Qui sont les personnes qui dépensent chaque jour des milliers d’euros pour investir dans cette société sur la base d’une valorisation démentielle de 318 millions d’euros ? S’il s’agit d’une montée artificielle du cours, c’est grave et le régulateur doit agir. S’il s’agit de petits épargnants individuels alors c’est encore plus inquiétant. Ces derniers ont pu être dupés par les perspectives peu réalistes proposées par l’entreprise dans le document d’information Euronext ainsi que dans la presse. Pour rappel, les Agences de Papa veulent devenir le « numéro un Français en nombre de transactions d’ici deux à trois ans », et donc réaliser plus de 50 000 ventes par an... Certains épargnants ont également pu se laisser séduire par la présence joviale de Teddy Riner dans les campagnes de communication de l’entreprise. Bien entendu, la société peut encore innover et trouver d’autres sources de revenus en monétisant une part de son trafic, mais qui peut croire que cela sera suffisant pour atteindre les objectifs annoncer officiellement ?

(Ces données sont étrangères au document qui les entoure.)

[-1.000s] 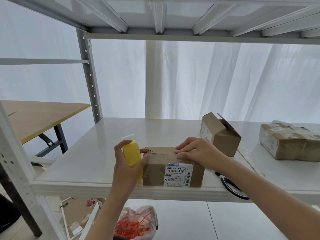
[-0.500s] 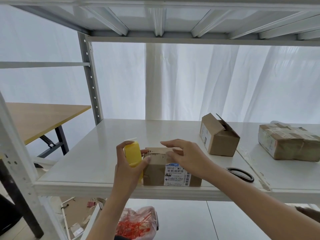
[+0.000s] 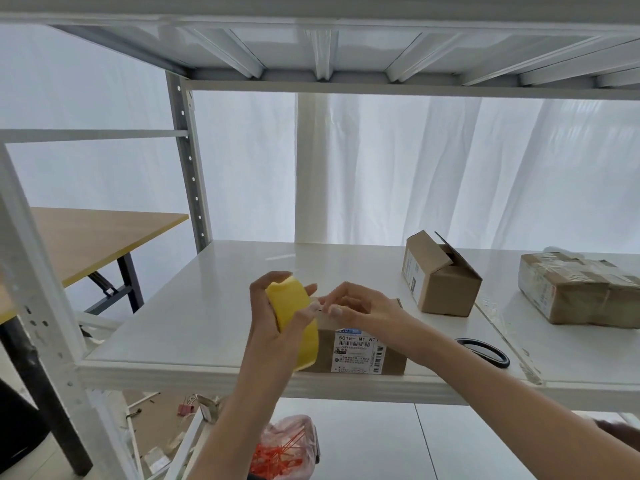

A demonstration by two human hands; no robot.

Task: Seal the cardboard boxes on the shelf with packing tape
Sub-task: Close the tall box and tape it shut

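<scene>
Head view: the right hand (image 3: 360, 306) has left the lid of the small box (image 3: 360, 348) at the front edge of the shelf (image 3: 194, 323) and now pinches at the yellow tape roll (image 3: 287, 301) gripped in the left hand (image 3: 273, 336), so a fresh strip looks about to be pulled. Whether it has caught the tape end I cannot tell; the hands hide the box's seam.

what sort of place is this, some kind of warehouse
Likely a small packing or storage area: a white metal shelving rack holds brown cardboard boxes, black-handled scissors lie on it, and the left hand grips a yellow roll of packing tape.
</scene>
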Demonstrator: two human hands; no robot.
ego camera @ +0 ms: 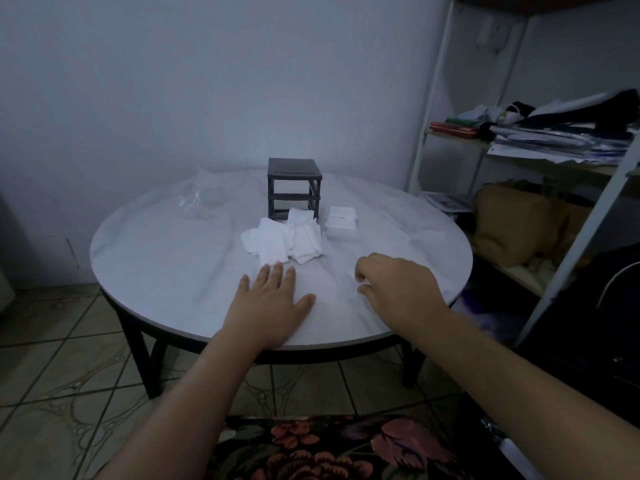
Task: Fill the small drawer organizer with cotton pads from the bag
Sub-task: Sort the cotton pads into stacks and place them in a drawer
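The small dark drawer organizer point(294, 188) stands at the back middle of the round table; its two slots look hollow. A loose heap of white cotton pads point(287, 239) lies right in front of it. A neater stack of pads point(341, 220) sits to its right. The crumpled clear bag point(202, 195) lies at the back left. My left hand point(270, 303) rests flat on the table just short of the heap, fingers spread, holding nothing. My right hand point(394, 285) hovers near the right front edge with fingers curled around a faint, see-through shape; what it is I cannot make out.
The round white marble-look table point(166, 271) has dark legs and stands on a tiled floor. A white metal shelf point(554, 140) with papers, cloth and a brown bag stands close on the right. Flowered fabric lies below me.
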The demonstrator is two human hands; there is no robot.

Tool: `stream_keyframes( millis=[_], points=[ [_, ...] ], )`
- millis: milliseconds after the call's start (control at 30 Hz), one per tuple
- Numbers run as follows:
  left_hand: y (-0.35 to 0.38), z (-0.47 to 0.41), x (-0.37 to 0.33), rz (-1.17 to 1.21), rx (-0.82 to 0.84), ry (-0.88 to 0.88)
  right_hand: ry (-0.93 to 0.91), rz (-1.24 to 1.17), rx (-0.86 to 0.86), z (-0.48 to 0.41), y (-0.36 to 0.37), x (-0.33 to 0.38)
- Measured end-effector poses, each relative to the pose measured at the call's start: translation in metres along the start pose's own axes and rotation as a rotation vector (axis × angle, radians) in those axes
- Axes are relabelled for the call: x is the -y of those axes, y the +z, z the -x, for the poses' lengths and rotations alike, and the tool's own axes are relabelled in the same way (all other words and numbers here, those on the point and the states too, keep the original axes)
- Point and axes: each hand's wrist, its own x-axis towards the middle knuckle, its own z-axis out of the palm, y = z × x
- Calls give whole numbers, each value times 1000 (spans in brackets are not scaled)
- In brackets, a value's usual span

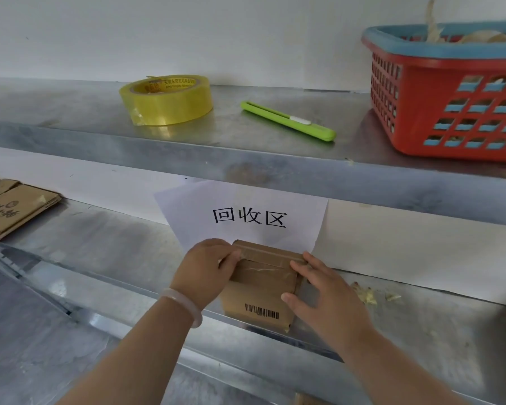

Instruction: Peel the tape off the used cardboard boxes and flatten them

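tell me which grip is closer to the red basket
Right. The right-hand grip rests against the right side of the cardboard box, below and left of the red basket; the left-hand grip holds the box's top left edge, farther left.

Both bare forearms reach forward and upward from the lower edge of the view, drawing closer together toward the hands; the left wrist wears a pale translucent bangle (192,306). The left hand (205,266) shows its back, fingers curled over the top left edge of the small brown cardboard box (260,293); the right hand (324,293) lies against the box's right side, fingers spread and nearly straight, thumb alongside.
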Motion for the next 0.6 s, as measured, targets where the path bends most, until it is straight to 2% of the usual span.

Autre question, qui sont les vendeurs des titres qui trouvent preneurs chaque jour ? Je n'accuse personne. Les dirigeants actuels de la société sont peut-être de bonne foi, mais force est de constater qu'il y a un loup quelque part et que des gens mal intentionnés risquent de profiter de la situation.
Cette histoire peut mal finir, d’abord et avant tout pour les épargnants individuels qui essuieront de lourdes pertes lorsque la bulle éclatera. Par ailleurs, le risque de dégâts collatéraux importants pour l’ensemble de la profession n’est pas nul. Les quelques agences très sérieuses qui facturent des frais fixes pourraient être injustement assimilées à ces pratiques. De même, agences traditionnelles et réseaux de mandataires devraient s’inquiéter de cette envolée boursière totalement déconnectée des réalités économiques. Le métier de conseiller immobilier est un métier noble dont la réputation a déjà été trop abimée par le comportement de quelques acteurs malfaisants. Oui à la concurrence, non à la poudre de perlimpinpin.